For the remainder of the session, we'll have a mini predictive modeling competition on the Labeled Faces in the Wild dataset. Your task to get as low of an error on the test set as possible by empolying all the techniques we covered today: dimensionality reduction (PCA), Bagging, stacking, etc.

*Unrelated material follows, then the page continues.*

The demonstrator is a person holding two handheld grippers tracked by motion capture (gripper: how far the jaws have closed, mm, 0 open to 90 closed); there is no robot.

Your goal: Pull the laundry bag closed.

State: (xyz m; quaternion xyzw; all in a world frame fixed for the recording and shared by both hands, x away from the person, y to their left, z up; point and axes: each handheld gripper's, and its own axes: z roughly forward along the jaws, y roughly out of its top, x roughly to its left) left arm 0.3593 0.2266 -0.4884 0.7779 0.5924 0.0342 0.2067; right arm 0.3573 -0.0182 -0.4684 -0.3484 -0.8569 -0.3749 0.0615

Be mindful to save some data as a validation set.

The code below will load the data, display an image, convert it to feature vectors, and train a logistic regression classifier.


In [16]:
from sklearn.datasets import fetch_lfw_pairs
lfw_train = fetch_lfw_pairs(subset='train')
lfw_test = fetch_lfw_pairs(subset='test')
lfw_train_pairs = lfw_train['pairs']
lfw_train_targets = lfw_train['target']
lfw_test_pairs = lfw_test['pairs']
lfw_test_targets = lfw_test['target']

print "The training data is of size: %d instances x %d faces x %d pixels x %d pixels" %(lfw_train_pairs.shape)
print "The test data is of size: %d instances x %d faces x %d pixels x %d pixels" %(lfw_test_pairs.shape)


The training data is of size: 2200 instances x 2 faces x 62 pixels x 47 pixels
The test data is of size: 1000 instances x 2 faces x 62 pixels x 47 pixels

Let's visualize the images...


In [17]:
face_idx=0

# subplot containing first image
ax1 = plt.subplot(1,2,1)
ax1.imshow(lfw_train_pairs[face_idx,0,:,:],cmap='Greys_r')

# subplot containing second image
ax2 = plt.subplot(1,2,2)
ax2.imshow(lfw_train_pairs[face_idx,1,:,:],cmap='Greys_r')
plt.show()


As a last step of pre-processing, let's flatten the data tensor...


In [18]:
train_x = np.reshape(lfw_train_pairs, (2200, 5828))
train_y = lfw_train_targets
test_x = np.reshape(lfw_test_pairs, (1000, 5828))
test_y = lfw_test_targets

# print the shapes just to check its what we expect
print train_x.shape
print train_y.shape
print test_x.shape
print test_y.shape


(2200, 5828)
(2200,)
(1000, 5828)
(1000,)

And just to get you started, here's code to train a logistic regression classifier...


In [19]:
np.random.seed(182)

# initialize and train a logistic regression model
lr_model = LogisticRegression()
lr_model.fit(train_x, train_y)

# compute error on test data
lr_predictions = lr_model.predict(test_x)
one_model_test_error_rate = calc_classification_error(lr_predictions, test_y)

print "Classification error on test set: %.2f%%" %(one_model_test_error_rate*100)
# compute the baseline error since the classes are imbalanced
print "Baseline Error: %.2f%%" %((sum(test_y)*100.)/len(test_y))


Classification error on test set: 48.30%
Baseline Error: 50.00%

For some perspective, state of the art performance on this dataset is around 5%. This paper from 1991 used PCA and a distance metric to get around 40% error.